En résumé, on peut dire qu’il s’agit là d’une structure dans laquelle les activités des agences de RP sous forme d’entreprises d’économie privée et des sociétés militaires, également sous forme d’entreprises d’économie privée, sont complémentaires en faveur des objectifs politico-militaires des partis de guerre. Ce n’est donc pas seulement la propagande de guerre qui est privatisée, c’est avant tout la conduite de la guerre elle-même qui est privatisée.
Traduction Horizons et débats
[1] Alexander S. Neu a publié une des rares recherches scientifiques relatives à la communication en matière de guerre et de crises dans l’ancienne Yougoslavie de 1991 à 1995 : Die Jugoslawien-Kriegsberichterstattung der « Times » und der « Frankfurter Allgemeinen Zeitung ». Ein Vergleich (La couverture de la guerre de Yougoslavie par le « Times » et la « Frankfurter Allgemeinen Zeitung ». Analyse comparée), Baden-Baden 2004.
[2] La présente contribution porte sur des aspects importants du livre paru récemment Operation Balkan. Werbung für Krieg und Tod (Baden-Baden 2006). Le livre s’efforce non seulement d’évoquer, mais aussi d’assembler deux aspects négligés de la recherche sur la paix axée sur la communication, à savoir les guerres des Balkans ainsi que la communication relative aux guerres et aux crises. Il a été rédigé dans le cadre du projet d’une durée de deux ans intitulé « Die Informationskriege um den Balkan seit 1991 (Les guerres d’information à propos des Balkans depuis 1991) », que nous avons pu réaliser grâce au soutien durable du directeur et fondateur de la Deutschen Stiftung Friedensforschung (DSF), Dieter S. Lutz, décédé tragiquement entre-temps.
[3] Propaganda Technique in the World War, par Harold D. Lasswell (Paul Kegan, Londres, 1927). L’ouvrage a été réédité en 1986 par l’université d’Hawaï.
[4] « The Theory of Political Propaganda », par Harold D. Lasswell, in The American Political Science Review, 21e année, 1927.
[5] Citation d’après Public Relations. Konzepte und Theorien, par Michael Kunczik, 4e édition, Cologne 2002, p. 36.
[6] James Harff dans De Zaak Miloševic (L’Affaire Miloševic). Mise en scène : Jos de Putter, Pays-Bas 2003 (matériel de film en partie non publié).

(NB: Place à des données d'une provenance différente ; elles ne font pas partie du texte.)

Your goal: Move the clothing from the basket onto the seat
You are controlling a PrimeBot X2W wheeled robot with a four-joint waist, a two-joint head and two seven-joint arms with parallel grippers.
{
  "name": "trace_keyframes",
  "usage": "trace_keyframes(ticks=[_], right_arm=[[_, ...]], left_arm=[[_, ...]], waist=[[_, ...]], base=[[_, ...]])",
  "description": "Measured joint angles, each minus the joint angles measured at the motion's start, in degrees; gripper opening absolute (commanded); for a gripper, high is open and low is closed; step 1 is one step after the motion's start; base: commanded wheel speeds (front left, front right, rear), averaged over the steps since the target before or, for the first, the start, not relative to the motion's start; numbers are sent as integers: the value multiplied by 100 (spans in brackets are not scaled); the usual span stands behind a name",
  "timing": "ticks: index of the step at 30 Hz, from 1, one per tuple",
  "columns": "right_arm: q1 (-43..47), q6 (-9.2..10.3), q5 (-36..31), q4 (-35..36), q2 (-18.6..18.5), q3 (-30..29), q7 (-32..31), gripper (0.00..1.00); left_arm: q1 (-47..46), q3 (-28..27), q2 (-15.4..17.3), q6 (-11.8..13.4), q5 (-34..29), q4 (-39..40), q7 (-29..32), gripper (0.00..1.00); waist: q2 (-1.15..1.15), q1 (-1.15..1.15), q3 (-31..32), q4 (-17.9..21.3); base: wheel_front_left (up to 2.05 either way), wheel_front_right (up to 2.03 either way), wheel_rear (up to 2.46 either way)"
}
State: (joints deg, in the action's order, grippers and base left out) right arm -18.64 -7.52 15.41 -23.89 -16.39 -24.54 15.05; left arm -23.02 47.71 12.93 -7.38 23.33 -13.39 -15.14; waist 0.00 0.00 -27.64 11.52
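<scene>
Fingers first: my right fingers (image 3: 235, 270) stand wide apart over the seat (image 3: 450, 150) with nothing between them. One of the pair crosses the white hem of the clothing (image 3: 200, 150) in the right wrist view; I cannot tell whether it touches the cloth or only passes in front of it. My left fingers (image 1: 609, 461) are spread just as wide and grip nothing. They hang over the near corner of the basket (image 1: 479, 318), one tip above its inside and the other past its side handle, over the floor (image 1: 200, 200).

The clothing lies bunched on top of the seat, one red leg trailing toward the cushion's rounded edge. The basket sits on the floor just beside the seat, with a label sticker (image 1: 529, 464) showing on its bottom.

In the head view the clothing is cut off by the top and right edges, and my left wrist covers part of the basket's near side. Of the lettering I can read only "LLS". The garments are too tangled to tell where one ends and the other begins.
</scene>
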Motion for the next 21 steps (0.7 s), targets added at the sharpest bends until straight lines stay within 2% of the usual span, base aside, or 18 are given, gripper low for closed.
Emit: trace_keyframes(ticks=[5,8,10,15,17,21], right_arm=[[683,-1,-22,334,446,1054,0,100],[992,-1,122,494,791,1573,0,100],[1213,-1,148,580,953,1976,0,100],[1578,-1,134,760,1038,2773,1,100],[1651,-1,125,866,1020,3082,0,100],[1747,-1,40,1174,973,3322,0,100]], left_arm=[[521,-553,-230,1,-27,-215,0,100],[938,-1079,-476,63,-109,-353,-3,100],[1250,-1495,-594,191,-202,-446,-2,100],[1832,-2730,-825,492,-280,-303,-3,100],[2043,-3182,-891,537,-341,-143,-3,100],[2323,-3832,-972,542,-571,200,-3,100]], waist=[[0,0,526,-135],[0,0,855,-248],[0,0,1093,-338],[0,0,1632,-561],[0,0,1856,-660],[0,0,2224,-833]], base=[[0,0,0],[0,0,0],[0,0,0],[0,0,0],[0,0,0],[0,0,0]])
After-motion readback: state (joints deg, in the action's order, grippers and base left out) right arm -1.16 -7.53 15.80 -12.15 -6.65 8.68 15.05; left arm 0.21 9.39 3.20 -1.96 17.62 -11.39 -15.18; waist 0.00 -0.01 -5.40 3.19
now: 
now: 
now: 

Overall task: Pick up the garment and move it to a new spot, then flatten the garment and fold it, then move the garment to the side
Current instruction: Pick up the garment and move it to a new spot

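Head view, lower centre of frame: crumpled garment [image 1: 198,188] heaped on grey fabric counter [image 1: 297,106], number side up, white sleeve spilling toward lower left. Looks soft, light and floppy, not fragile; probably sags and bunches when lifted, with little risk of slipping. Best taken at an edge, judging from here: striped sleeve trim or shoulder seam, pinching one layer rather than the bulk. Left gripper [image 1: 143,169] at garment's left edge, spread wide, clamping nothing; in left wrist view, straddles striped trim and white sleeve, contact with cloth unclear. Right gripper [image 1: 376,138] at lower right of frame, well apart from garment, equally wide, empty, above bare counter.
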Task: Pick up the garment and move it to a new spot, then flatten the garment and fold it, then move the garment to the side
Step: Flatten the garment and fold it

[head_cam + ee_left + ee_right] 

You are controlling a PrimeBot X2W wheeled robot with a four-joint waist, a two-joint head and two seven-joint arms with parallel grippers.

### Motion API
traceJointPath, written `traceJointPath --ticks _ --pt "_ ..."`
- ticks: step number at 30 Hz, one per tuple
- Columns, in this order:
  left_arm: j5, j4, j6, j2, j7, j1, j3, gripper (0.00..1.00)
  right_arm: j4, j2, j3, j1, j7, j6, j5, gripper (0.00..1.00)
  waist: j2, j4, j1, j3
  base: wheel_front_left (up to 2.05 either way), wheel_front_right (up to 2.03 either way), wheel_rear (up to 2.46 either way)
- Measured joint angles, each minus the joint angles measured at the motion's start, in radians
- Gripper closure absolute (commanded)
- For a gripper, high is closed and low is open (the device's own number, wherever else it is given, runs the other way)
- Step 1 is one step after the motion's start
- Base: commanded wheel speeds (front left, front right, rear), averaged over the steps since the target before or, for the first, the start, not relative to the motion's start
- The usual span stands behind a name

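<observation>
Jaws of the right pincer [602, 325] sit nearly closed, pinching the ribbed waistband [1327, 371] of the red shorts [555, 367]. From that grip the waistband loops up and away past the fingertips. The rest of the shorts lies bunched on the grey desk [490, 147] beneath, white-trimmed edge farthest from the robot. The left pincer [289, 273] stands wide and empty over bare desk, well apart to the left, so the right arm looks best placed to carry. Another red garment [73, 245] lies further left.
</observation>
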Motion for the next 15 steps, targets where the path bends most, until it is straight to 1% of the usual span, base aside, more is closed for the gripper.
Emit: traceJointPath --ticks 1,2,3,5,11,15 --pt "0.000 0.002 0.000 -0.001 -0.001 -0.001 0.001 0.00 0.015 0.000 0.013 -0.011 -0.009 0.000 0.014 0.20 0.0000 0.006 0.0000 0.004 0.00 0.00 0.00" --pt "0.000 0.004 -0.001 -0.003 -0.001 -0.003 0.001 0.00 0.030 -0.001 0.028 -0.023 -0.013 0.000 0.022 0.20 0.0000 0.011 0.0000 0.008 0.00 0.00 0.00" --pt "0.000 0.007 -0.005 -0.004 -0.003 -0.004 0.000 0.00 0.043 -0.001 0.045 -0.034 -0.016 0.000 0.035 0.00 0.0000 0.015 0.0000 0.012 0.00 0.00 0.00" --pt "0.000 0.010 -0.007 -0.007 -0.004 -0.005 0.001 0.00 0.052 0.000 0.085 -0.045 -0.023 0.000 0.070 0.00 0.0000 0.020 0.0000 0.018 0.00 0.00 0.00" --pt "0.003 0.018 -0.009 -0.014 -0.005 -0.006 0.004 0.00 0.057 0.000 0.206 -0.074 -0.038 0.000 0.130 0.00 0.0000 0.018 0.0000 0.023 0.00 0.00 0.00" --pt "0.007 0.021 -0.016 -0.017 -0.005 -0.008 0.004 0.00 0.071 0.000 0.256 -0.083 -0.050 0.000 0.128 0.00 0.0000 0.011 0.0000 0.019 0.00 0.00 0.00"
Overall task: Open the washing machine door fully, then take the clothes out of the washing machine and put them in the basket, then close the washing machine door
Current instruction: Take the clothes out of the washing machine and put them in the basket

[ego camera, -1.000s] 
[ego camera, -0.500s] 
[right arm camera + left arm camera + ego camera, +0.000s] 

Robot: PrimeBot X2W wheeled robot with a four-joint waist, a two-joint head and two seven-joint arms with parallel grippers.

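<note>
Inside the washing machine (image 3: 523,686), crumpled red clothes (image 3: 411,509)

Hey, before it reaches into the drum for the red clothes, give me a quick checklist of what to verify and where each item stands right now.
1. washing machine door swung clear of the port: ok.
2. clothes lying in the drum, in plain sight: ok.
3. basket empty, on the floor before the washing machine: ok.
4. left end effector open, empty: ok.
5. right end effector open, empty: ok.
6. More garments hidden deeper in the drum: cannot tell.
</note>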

[7] « Privatizing War. How affairs of state are outsourced to corporations beyond public control » (La privatisation de la guerre. Comment les affaires publiques sont externalisées dans des entreprises en évitant le contrôle public), par Ken Silverstein, in The Nation, 28 juillet 1997.
[8] « Mazedonien als Opfer internationaler Ignoranz ? » (La Macédoine, victime de l’ignorance internationale ?), Wolf Oschlies, in Blätter für deutsche und internationale Politik, cahier 8/2001.